### THE TASK:
An exact copy of the data is required. No picture may appear in it.

### RECORDED DATA:
[Start of section]
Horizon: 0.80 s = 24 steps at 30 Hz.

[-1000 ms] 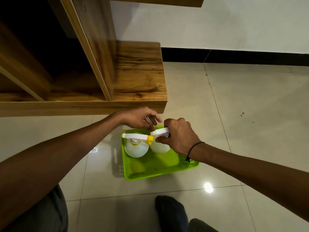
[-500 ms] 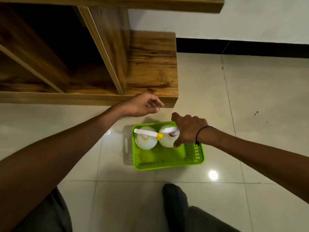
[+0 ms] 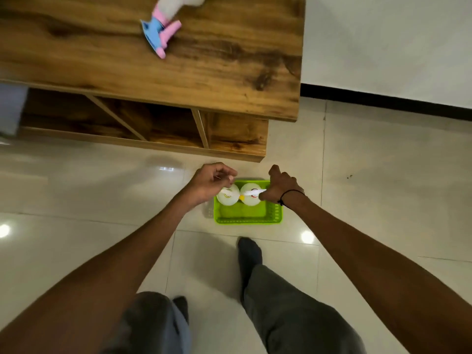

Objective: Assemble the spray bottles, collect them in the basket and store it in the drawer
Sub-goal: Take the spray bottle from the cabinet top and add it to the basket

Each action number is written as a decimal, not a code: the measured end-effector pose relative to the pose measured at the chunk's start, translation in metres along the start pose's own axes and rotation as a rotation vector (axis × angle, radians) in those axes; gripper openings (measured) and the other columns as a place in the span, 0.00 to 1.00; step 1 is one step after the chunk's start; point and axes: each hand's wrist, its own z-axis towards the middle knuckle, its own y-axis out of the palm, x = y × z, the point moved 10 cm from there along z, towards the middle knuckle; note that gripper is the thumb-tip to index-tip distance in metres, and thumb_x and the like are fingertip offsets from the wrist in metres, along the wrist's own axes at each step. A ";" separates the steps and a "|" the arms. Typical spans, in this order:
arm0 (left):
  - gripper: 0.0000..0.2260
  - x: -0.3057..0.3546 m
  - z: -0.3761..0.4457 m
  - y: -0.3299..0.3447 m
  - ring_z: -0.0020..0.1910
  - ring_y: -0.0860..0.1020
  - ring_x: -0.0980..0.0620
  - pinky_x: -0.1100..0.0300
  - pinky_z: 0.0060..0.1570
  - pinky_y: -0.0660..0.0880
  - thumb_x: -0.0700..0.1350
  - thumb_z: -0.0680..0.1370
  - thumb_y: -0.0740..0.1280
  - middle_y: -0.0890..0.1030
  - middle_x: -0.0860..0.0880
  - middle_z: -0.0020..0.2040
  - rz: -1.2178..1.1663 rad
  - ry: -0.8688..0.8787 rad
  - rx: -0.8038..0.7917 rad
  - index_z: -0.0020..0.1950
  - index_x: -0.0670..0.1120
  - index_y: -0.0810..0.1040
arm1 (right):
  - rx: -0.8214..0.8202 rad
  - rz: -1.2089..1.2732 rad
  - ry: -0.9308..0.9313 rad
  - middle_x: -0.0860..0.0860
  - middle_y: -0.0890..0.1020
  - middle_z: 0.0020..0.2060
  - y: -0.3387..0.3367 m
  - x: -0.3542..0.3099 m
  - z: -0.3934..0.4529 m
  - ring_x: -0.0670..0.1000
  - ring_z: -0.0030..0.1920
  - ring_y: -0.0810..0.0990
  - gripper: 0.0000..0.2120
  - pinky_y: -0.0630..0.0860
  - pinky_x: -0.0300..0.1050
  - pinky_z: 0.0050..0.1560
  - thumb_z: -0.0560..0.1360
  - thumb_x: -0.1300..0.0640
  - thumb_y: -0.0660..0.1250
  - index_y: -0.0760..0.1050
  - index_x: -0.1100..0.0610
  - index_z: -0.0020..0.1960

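Note:
A green basket (image 3: 247, 221) sits on the tiled floor in front of the wooden unit. Two round white spray bottles stand in its far half. Above the left bottle (image 3: 227, 199) hovers my left hand (image 3: 210, 181), its fingers loosely curled and holding nothing that I can see. My right hand (image 3: 281, 190) grips the white trigger head of the right bottle (image 3: 251, 199); the yellow nozzle (image 3: 241, 198) points left between the two bottles.
A wooden table (image 3: 229, 72) with open shelf compartments (image 3: 166, 126) below stands just beyond the basket. A pink and blue spray bottle (image 3: 163, 29) lies on its top. My socked foot (image 3: 249, 251) is close behind the basket. White wall at the right.
The view has risen and pulled back, so the tabletop now shows. My left hand came down from near the shelf edge to over the left bottle. My right hand stays on the right bottle's head.

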 end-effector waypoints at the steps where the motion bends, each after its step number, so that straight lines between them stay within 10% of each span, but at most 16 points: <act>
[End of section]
### OUTPUT BELOW:
Horizon: 0.80 s = 24 steps at 30 Hz.

[-1000 ms] 
[-500 ms] 
[+0 ms] 

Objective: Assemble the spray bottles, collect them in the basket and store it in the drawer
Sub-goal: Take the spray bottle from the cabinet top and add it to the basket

Each action number is written as a decimal, not a code: the measured end-effector pose relative to the pose measured at the chunk's start, translation in metres along the start pose's own axes and rotation as a rotation vector (axis × angle, radians) in those axes; gripper openings (measured) and the other columns as a place in the span, 0.00 to 1.00; step 1 is one step after the chunk's start; point and axes: each hand's wrist, its own z-axis towards the middle knuckle, its own y-axis out of the palm, x = y × z, the point moved 10 cm from there along z, towards the middle knuckle; note that gripper is the thumb-tip to index-tip distance in metres, and thumb_x and the like are fingertip offsets from the wrist in metres, along the wrist's own axes at each step. A ";" separates the steps and a "|" the arms. Typical spans, in this order:
arm0 (left):
  - gripper: 0.0000..0.2260
  - x: -0.3057..0.3546 m
  - z: -0.3761..0.4457 m
  - y: -0.3299..0.3447 m
  - ring_z: -0.0020..0.1910
  - ring_y: -0.0860..0.1020
  - ring_x: -0.0980..0.0620
  - pinky_x: -0.1100..0.0300
  - pinky_z: 0.0060..0.1570
  - pinky_y: -0.0660..0.0880
  - thumb_x: -0.0700..0.1350
  - thumb_z: -0.0680..0.1370
  - thumb_y: -0.0740..0.1280
  - middle_y: -0.0890..0.1030
  - middle_x: -0.0860..0.0880
  - middle_z: -0.0020..0.2040
  - rz: -1.2178..1.1663 rad
  - ry: -0.8688..0.8787 rad
  - rx: -0.8038..0.7917 rad
  - index_z: -0.0020..0.1950
  - index_x: -0.0670..0.1120
  - index_y: -0.0810..0.1040
arm1 (right):
  - rx: -0.8214..0.8202 rad
  - rz: -1.2089..1.2732 rad
  - ry: -0.9308..0.9313 rad
  - middle_x: -0.0860..0.0860
  - middle_y: -0.0890..0.1020
  - middle_z: 0.0020..0.2060
  - y: -0.3387..0.3367 m
  - x: -0.3542..0.3099 m
  - z: -0.3934..0.4529 m
  - ring_x: -0.0670..0.1000
  - ring_z: -0.0030..0.1920
  - ring_y: -0.0810..0.0990
  - gripper: 0.0000..0.2120
  - pinky_y: -0.0630..0.0860
  - pinky_x: -0.0300..0.1050
  - pinky_z: 0.0050..0.1560
  - thumb_z: -0.0560..0.1360
  - thumb_x: -0.1300..0.0640
  - thumb_y: -0.0660..0.1250
  - index_y: -0.0760..0.1050
  - index_x: -0.1100..0.0610
  - index_z: -0.0020..0.1960

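Note:
A green basket (image 3: 247, 221) sits on the tiled floor in front of the wooden unit. Two round white spray bottles stand in its far half. Above the left bottle (image 3: 227, 199) hovers my left hand (image 3: 210, 181), its fingers loosely curled and holding nothing that I can see. My right hand (image 3: 281, 190) grips the white trigger head of the right bottle (image 3: 251, 199); the yellow nozzle (image 3: 241, 198) points left between the two bottles.
A wooden table (image 3: 229, 72) with open shelf compartments (image 3: 166, 126) below stands just beyond the basket. A pink and blue spray bottle (image 3: 163, 29) lies on its top. My socked foot (image 3: 249, 251) is close behind the basket. White wall at the right.
The view has risen and pulled back, so the tabletop now shows. My left hand came down from near the shelf edge to over the left bottle. My right hand stays on the right bottle's head.
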
 end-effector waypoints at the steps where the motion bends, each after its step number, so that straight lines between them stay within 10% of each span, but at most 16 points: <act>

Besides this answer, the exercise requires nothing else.